<<<<

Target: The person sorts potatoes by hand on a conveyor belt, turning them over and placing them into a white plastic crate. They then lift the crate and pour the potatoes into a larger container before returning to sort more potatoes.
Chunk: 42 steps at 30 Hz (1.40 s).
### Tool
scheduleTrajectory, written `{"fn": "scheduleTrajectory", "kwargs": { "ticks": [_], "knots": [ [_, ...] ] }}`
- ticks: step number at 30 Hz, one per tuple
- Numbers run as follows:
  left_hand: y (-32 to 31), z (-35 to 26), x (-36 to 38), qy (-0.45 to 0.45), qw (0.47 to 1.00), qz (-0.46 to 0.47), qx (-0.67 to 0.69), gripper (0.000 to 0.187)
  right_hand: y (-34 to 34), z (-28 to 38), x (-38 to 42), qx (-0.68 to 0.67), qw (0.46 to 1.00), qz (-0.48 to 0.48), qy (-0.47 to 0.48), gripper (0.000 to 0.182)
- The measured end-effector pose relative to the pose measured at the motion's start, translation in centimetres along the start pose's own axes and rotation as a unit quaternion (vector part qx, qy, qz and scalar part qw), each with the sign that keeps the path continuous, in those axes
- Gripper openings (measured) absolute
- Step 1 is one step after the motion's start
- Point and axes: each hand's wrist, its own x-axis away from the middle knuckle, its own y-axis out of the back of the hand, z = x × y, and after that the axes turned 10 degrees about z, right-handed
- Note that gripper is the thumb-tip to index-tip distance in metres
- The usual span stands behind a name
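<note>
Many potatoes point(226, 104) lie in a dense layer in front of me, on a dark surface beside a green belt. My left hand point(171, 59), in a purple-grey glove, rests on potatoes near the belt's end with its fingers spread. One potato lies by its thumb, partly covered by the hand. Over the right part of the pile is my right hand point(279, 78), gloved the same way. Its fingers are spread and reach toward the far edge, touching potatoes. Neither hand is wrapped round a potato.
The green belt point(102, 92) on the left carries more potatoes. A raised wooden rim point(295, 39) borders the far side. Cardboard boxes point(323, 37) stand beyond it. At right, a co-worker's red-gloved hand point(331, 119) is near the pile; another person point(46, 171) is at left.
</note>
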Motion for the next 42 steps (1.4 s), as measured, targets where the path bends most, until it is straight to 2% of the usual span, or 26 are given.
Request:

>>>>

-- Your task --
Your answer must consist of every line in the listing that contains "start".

-- Exercise answer --
- The measured end-effector pose relative to the pose measured at the motion's start, translation in centimetres along the start pose's own axes and rotation as a unit quaternion (vector part qx, qy, qz and scalar part qw), each with the sign that keeps the path continuous, in those axes
- Step 1 is one step after the motion's start

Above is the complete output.